И всё же — неужели действительно вытащить не успел? Вот же блин…
Тяжело вздохнув, я кинул пакет с ветровкой на пол и вышел в подъезд. Направился к «Ручейку» и застал там у зелёной «буханки» нашу компанию в полном сборе.
— Ну ты вообще модный стал! — развёл руками уже чуток поддатый Рома. — Кожаная куртка, все дела!
— Почём взял? — заинтересовался Костя, а узнав цену, самодовольно улыбнулся.
Дима Воробьёв не удержался и заявил:
— Я б дешевле отдал.
— У тебя только короткие, — покачал я головой. — Ходить в них зимой — колокольчиками зазвенишь.
— Слушай, Енот! — встрепенулся вдруг Зинчук. — Ты о Толстом слышал?
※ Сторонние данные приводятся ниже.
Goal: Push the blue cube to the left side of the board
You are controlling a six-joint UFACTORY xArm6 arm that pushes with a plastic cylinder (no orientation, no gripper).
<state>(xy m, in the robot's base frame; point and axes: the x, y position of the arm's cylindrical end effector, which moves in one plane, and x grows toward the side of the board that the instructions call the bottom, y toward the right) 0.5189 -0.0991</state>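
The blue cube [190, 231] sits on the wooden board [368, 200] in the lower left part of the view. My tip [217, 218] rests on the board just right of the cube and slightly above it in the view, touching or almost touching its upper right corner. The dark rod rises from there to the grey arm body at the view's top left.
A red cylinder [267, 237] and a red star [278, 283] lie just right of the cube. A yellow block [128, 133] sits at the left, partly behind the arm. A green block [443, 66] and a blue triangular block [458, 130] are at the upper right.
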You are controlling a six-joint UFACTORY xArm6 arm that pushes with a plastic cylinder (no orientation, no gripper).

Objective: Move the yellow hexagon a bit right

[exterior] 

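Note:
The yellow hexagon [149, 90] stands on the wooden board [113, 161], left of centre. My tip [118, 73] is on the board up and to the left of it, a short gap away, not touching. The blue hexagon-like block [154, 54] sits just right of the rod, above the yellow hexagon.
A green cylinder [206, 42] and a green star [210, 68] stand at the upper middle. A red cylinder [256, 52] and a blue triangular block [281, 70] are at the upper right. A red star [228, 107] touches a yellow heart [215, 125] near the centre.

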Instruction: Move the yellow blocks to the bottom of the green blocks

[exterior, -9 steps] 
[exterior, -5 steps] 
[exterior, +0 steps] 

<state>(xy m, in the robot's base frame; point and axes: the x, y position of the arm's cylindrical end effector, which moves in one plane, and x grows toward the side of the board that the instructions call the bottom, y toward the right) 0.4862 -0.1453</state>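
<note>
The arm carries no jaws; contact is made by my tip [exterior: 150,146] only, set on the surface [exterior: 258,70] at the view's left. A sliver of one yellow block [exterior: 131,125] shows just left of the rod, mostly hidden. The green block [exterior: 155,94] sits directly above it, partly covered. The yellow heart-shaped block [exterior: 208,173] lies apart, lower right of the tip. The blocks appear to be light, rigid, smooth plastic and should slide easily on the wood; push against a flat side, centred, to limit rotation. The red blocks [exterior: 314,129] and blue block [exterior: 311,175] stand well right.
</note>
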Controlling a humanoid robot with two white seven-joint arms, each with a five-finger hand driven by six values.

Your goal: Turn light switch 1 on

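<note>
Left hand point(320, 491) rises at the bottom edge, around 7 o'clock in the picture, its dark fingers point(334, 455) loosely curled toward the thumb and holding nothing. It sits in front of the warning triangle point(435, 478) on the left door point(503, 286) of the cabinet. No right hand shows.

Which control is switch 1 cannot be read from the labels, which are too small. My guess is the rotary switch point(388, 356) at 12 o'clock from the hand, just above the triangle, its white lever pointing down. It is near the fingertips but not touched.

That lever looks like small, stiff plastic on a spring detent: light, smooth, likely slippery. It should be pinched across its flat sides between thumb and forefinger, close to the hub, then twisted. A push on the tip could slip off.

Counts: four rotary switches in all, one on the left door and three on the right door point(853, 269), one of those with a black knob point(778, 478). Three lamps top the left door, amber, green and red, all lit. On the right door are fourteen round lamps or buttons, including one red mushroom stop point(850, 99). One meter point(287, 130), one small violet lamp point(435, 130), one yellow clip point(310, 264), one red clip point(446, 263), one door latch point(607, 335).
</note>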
Я и глазом не повёл — ну так показалось, — и спросил:
— А что с Толстым?
— Грохнули его! — объявил Рома. — Вчера утром застреленным в машине нашли. Но убили где-то в другом месте, туда уже перенесли.
— Офигеть, — разыграл я крайнее удивление. — А вы откуда знаете?
— Менты в салон приезжали, Аня их к нам направила, — пояснил Воробей. — А мы на Гуревича стрелки перевели. Ясно же, что по каким-то его делам грохнули.
— Толстый и сам что-то замутить мог, — возразил непривычно задумчивый Андрей, вытянул из кузова спортивную сумку, вжикнул молнией и принялся раздавать пачки денег. — Это за пять дней. По шесть штук на рыло вышло.
— А чего так жидко? — разочарованно протянул Костя.
— Ваучеров мало сдали. Сорок семь штук всего, — пожал плечами Фролов. — Я же предупреждал, что лафа долго не продлится.
— Выходные лучше прошли, — заметил челнок.
— Ага, только Гуревич закупочную цену на четыреста рублей уронил, — оповестил нас Андрей. — Ну тут объективно — на бирже в Москве цены вниз пошли.